Lead scoring vs Lead grading
But only assigning a score is not enough, because not all prospects who demonstrate an interest in your product are necessarily going to find any value in it. So while scoring may inform your teams of a prospect’s intent to purchase, lead grading helps them identify how similar a lead is to the ideal buyer profile of a product or solution, without needing any additional input from the prospect. Pardot allows you to assign grades to leads from A to F depending on:
- demographic
- digital behaviour
- industrial background
- company size
- business feasibility
- customer profile
- interactive behaviour
Once leads are scored and graded, your teams then need to decide which ones to prioritise.
Building your own solution
If we were to do something similar in Salesforce Marketing Cloud, we would need to utilise some custom creativity. You might not know this, but we are actually able to track visitor behaviour on our website and store it into Data Extensions. This can take us half the way. Since now we at least know how our visitors behave. How to do this? You can use Einstein Recommendation Collect Code.

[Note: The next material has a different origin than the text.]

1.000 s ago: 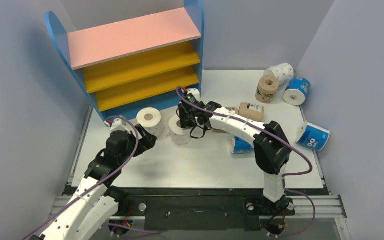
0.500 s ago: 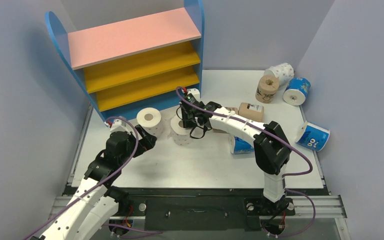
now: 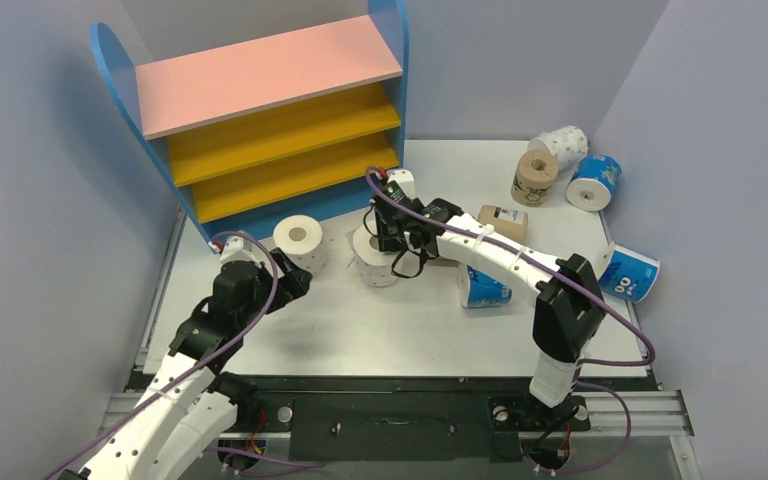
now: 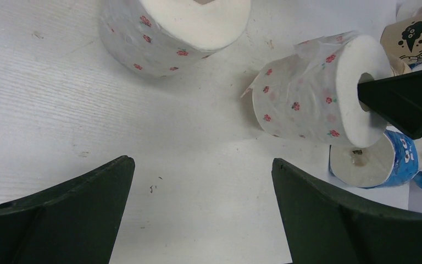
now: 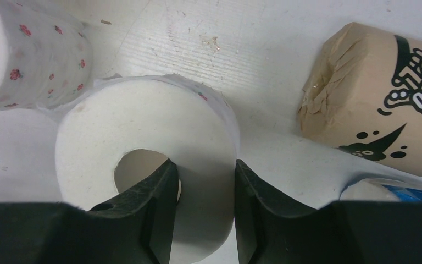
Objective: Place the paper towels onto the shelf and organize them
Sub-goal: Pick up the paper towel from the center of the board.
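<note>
My right gripper (image 5: 203, 170) is shut on the wall of a white dotted paper towel roll (image 5: 143, 126), one finger inside its core and the other outside. In the top view this roll (image 3: 375, 262) stands in front of the shelf (image 3: 260, 75), under the right gripper (image 3: 388, 240). A second white dotted roll (image 3: 298, 240) stands to its left. My left gripper (image 4: 203, 165) is open over bare table, short of that roll (image 4: 170, 33). All the shelf's boards are bare.
A tan printed roll (image 3: 502, 222) and a blue roll (image 3: 485, 288) lie just right of the held roll. Another blue roll (image 3: 628, 272) lies at the right wall. At the back right are a white dotted roll (image 3: 563, 145), a tan roll (image 3: 535, 175) and a blue roll (image 3: 594, 180).
The right jaws have closed on the dotted roll's wall. The right arm and the roll have shifted a little right, away from the other white roll. The left arm has not moved.
</note>
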Action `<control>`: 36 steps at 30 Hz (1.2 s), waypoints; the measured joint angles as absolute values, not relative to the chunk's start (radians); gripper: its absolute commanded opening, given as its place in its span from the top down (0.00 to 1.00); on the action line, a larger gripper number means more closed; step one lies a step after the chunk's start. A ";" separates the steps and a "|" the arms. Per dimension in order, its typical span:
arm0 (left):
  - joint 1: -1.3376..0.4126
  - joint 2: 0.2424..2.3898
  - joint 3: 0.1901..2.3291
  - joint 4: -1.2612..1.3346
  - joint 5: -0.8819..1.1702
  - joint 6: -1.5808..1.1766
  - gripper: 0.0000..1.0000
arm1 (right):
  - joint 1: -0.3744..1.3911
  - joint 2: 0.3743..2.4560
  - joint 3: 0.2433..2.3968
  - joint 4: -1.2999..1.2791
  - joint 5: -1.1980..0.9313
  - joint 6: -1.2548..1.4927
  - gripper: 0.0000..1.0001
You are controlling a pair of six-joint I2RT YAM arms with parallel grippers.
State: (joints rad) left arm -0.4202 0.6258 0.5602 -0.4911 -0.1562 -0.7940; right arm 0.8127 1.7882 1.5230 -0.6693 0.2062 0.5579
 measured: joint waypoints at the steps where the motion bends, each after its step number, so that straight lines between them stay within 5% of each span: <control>1: -0.420 0.628 0.564 -0.493 -0.158 -0.791 0.04 | 0.813 1.779 1.524 -0.675 0.210 0.557 0.73; 21: -0.420 0.727 0.738 -0.481 -0.199 -0.747 0.04 | 0.733 1.752 1.830 -0.802 0.247 0.515 0.73; 36: -0.420 0.822 0.747 -0.164 -0.177 -0.749 0.04 | 0.658 1.776 2.117 -0.859 0.246 0.550 0.71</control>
State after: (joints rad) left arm -0.4202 0.8219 0.7471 -0.1638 -0.1772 -0.7486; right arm 0.6582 1.7760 2.1166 -0.8585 0.2462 0.5499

Once data has been collected, we need to apply scoring rules. Since there is no UI for this, it needs to be done by hardcoding these rules in various SQL queries. These queries will operate on Einstein (IGO) data extensions, querying attributes of pages visited by the website users.
I have written a comprehensive guide on how to understand and use Einstein for lead scoring – you can follow the recommendations there, to try and set up your own set of lead scoring rules. You can utilise the web behaviour along with the engagement collected in Open and Click data view, for a multi channel engagement scoring model.